Dataset records –
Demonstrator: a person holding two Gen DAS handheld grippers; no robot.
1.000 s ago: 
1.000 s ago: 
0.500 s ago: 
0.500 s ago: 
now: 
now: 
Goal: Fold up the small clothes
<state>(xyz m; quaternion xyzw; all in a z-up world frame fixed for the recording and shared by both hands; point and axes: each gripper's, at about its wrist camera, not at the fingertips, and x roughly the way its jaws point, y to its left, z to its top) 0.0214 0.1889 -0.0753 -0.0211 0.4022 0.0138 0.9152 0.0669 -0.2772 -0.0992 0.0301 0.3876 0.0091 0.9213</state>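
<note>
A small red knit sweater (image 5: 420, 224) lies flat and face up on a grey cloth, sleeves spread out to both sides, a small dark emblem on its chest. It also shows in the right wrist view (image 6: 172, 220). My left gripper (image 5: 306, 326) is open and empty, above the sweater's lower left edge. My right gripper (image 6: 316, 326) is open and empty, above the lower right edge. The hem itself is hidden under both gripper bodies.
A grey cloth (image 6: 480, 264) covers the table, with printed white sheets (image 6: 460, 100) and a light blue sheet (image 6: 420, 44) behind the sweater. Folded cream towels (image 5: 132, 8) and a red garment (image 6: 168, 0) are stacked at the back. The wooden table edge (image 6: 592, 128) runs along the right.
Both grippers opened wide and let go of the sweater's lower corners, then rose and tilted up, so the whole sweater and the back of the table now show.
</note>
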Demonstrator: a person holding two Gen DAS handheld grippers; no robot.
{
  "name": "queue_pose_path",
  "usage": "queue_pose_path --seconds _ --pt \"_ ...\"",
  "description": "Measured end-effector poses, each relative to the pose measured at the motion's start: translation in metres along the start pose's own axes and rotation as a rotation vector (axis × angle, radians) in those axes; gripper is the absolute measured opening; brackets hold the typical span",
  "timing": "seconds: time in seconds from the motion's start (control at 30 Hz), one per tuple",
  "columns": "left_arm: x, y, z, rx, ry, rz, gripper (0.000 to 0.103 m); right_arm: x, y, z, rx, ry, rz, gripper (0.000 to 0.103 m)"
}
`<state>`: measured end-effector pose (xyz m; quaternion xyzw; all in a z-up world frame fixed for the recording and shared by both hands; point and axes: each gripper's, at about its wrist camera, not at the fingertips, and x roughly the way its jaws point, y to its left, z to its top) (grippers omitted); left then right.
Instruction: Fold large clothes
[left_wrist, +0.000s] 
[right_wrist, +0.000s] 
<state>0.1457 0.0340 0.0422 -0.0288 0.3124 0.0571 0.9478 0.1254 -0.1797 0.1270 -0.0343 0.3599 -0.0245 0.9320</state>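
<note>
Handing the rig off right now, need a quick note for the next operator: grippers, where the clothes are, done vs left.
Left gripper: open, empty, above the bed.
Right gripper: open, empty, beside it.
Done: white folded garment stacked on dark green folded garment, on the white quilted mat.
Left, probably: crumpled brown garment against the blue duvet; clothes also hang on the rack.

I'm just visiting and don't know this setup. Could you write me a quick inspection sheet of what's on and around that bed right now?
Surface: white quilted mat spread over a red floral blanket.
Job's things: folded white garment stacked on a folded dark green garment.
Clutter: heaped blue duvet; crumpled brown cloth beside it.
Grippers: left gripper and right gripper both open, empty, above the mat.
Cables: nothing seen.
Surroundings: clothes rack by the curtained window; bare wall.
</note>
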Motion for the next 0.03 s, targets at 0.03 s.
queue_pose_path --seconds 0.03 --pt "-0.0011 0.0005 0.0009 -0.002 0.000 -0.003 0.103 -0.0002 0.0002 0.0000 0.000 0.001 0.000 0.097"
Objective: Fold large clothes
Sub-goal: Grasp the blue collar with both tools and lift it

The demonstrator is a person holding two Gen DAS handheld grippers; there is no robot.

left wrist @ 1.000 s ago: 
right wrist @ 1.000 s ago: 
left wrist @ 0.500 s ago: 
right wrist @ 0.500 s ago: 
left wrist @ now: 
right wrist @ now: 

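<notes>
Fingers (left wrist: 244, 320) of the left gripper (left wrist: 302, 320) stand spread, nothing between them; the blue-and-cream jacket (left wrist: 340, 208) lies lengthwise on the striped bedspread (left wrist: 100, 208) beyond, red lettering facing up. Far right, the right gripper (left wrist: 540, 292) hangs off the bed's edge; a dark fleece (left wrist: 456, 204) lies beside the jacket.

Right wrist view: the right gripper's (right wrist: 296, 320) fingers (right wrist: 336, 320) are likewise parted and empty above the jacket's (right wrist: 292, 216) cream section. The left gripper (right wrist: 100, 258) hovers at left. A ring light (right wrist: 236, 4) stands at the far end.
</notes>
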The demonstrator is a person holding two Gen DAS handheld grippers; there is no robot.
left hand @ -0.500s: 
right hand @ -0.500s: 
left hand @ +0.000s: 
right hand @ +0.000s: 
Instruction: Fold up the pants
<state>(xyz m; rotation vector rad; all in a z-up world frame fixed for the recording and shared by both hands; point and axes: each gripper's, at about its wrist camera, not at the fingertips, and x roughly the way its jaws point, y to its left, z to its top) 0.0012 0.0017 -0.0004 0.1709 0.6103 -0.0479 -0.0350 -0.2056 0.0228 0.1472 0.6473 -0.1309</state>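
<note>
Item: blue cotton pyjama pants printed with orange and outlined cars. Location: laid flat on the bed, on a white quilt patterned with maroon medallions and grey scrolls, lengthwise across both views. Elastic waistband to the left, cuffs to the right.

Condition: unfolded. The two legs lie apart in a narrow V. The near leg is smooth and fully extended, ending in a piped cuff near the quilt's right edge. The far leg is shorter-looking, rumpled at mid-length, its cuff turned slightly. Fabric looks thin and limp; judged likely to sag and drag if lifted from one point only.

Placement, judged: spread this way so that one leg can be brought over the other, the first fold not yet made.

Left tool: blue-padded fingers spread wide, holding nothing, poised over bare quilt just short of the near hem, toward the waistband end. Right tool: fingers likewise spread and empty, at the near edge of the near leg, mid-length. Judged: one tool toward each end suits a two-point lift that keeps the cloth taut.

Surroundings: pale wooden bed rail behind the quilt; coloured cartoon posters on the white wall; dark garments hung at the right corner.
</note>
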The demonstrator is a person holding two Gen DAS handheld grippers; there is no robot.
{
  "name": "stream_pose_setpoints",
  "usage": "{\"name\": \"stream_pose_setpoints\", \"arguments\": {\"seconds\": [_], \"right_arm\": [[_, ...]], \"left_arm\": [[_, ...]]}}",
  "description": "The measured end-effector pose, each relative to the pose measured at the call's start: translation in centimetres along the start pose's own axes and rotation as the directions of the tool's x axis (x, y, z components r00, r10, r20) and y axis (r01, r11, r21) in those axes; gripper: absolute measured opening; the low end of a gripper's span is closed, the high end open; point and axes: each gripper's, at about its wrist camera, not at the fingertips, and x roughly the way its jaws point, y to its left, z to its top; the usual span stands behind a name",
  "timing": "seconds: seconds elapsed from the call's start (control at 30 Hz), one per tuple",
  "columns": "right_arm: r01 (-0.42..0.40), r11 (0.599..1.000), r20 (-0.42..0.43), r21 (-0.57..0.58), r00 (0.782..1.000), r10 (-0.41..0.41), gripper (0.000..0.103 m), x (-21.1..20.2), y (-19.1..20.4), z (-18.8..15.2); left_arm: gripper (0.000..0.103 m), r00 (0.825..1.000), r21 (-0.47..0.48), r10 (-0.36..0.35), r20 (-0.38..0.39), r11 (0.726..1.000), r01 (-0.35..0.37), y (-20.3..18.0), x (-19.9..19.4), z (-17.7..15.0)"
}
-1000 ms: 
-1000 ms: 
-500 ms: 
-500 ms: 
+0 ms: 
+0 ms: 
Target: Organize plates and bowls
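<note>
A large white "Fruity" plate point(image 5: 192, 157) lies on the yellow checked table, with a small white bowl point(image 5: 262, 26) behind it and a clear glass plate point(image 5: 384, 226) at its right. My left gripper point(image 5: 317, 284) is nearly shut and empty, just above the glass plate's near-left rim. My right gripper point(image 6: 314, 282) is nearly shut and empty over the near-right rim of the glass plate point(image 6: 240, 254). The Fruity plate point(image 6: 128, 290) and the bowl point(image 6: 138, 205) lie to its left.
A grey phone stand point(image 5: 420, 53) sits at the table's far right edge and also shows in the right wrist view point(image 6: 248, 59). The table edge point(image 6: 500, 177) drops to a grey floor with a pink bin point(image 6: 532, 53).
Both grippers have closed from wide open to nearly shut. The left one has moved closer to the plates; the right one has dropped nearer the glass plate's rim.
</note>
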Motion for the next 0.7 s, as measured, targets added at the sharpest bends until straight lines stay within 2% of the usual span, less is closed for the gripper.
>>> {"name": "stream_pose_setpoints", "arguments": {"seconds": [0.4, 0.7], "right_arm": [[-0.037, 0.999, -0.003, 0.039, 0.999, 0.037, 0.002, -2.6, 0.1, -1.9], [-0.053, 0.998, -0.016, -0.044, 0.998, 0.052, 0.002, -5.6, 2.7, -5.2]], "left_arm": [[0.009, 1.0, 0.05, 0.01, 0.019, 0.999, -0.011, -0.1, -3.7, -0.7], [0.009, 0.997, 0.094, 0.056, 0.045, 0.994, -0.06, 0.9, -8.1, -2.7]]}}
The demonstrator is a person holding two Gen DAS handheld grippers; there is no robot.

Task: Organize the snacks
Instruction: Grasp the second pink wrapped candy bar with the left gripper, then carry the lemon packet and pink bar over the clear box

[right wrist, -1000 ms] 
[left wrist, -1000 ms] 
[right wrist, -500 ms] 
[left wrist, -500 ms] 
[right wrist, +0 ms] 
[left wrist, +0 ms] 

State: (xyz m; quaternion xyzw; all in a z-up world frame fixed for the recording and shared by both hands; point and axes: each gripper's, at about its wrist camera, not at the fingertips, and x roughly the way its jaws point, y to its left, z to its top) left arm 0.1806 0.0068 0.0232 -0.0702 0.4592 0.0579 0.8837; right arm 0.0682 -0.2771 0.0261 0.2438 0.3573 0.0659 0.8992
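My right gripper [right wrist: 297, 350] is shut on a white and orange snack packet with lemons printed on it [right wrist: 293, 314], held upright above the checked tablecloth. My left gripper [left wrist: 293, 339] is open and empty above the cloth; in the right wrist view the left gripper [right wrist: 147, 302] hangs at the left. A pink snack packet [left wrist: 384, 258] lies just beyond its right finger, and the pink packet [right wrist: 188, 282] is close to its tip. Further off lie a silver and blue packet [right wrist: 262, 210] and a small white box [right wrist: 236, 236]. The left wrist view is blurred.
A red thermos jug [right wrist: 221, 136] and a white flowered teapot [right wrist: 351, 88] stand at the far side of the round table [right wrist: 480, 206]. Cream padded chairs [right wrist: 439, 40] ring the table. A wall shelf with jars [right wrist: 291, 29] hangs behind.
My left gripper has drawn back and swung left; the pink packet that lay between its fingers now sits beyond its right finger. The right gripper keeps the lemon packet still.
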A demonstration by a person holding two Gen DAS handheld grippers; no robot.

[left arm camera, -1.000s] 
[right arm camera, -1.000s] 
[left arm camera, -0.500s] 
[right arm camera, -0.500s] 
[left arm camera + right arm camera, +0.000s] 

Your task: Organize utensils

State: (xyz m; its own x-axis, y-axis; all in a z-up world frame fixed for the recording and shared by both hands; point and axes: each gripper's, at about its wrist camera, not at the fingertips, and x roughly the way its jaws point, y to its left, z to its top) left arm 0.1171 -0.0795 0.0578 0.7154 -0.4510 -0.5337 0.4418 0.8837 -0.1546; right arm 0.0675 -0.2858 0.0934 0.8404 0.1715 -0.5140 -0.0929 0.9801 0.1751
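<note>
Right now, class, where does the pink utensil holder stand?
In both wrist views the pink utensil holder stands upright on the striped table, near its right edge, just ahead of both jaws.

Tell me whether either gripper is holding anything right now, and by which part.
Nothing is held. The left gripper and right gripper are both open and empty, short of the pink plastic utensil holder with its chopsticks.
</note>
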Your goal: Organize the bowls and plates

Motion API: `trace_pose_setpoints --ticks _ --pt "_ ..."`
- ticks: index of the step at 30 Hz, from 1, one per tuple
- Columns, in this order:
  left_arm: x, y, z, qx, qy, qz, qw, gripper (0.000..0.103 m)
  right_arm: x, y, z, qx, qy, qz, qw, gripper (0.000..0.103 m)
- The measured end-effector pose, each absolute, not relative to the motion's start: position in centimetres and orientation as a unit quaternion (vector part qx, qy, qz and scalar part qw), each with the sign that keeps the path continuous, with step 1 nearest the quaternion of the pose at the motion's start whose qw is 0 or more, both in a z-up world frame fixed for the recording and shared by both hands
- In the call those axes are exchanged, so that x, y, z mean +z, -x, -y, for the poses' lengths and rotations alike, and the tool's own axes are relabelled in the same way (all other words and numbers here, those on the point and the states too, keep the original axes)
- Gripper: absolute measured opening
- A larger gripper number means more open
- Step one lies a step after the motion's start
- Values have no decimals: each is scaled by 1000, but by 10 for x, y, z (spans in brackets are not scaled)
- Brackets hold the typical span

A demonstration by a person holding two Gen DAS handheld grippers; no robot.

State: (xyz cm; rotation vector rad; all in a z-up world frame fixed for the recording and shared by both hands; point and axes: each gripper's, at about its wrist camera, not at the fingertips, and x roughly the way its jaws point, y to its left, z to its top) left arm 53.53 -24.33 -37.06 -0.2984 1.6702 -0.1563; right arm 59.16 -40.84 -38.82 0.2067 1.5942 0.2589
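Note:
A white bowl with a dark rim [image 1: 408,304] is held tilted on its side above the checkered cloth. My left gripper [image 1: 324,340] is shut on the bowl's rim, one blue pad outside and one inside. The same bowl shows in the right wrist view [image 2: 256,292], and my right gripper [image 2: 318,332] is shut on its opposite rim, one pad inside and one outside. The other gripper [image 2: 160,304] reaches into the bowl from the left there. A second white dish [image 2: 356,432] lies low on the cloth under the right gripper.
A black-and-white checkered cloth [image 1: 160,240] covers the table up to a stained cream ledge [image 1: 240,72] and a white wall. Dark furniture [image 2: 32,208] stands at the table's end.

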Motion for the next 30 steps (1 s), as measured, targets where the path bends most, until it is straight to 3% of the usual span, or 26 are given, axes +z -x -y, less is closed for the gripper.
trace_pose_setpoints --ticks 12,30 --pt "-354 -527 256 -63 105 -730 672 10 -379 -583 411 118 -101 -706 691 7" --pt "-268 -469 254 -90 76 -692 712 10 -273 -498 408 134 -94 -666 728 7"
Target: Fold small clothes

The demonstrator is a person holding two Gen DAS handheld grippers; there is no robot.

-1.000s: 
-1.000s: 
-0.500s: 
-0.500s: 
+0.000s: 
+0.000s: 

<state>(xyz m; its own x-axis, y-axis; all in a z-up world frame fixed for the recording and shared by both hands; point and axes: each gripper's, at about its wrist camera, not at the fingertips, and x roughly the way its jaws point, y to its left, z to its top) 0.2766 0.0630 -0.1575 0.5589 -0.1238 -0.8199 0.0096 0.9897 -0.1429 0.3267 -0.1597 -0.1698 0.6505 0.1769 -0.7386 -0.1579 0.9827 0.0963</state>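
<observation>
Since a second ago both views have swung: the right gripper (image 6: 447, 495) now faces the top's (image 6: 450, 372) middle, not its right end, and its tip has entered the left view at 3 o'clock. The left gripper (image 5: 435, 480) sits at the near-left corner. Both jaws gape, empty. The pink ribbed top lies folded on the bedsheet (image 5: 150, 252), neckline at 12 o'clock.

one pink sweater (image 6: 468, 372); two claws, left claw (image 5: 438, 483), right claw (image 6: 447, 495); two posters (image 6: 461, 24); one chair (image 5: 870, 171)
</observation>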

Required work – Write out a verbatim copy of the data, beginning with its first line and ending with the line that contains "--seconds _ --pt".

Task solution –
Demonstrator: a person holding two Gen DAS handheld grippers; no robot.
1.000 s ago: 
1.000 s ago: 
0.500 s ago: 
0.500 s ago: 
now: 
now: 
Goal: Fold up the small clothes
<state>(xyz m; quaternion xyzw; all in a z-up world frame fixed for the recording and shared by both hands; point and axes: each gripper's, at about its wrist camera, not at the fingertips, and x roughly the way its jaws point, y to its left, z to its top) 0.0214 0.1889 -0.0753 -0.0211 0.4022 0.0138 0.9152 0.0669 -0.2772 -0.0992 0.0301 0.3876 0.0091 0.9213</state>
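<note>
A small red knit sweater (image 5: 420, 224) lies flat and face up on a grey cloth, sleeves spread out to both sides, a small dark emblem on its chest. It also shows in the right wrist view (image 6: 172, 220). My left gripper (image 5: 306, 326) is open and empty, above the sweater's lower left edge. My right gripper (image 6: 316, 326) is open and empty, above the lower right edge. The hem itself is hidden under both gripper bodies.
A grey cloth (image 6: 480, 264) covers the table, with printed white sheets (image 6: 460, 100) and a light blue sheet (image 6: 420, 44) behind the sweater. Folded cream towels (image 5: 132, 8) and a red garment (image 6: 168, 0) are stacked at the back. The wooden table edge (image 6: 592, 128) runs along the right.
Both grippers opened wide and let go of the sweater's lower corners, then rose and tilted up, so the whole sweater and the back of the table now show.
</note>
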Demonstrator: a person holding two Gen DAS handheld grippers; no robot.
{
  "name": "queue_pose_path",
  "usage": "queue_pose_path --seconds _ --pt \"_ ...\"",

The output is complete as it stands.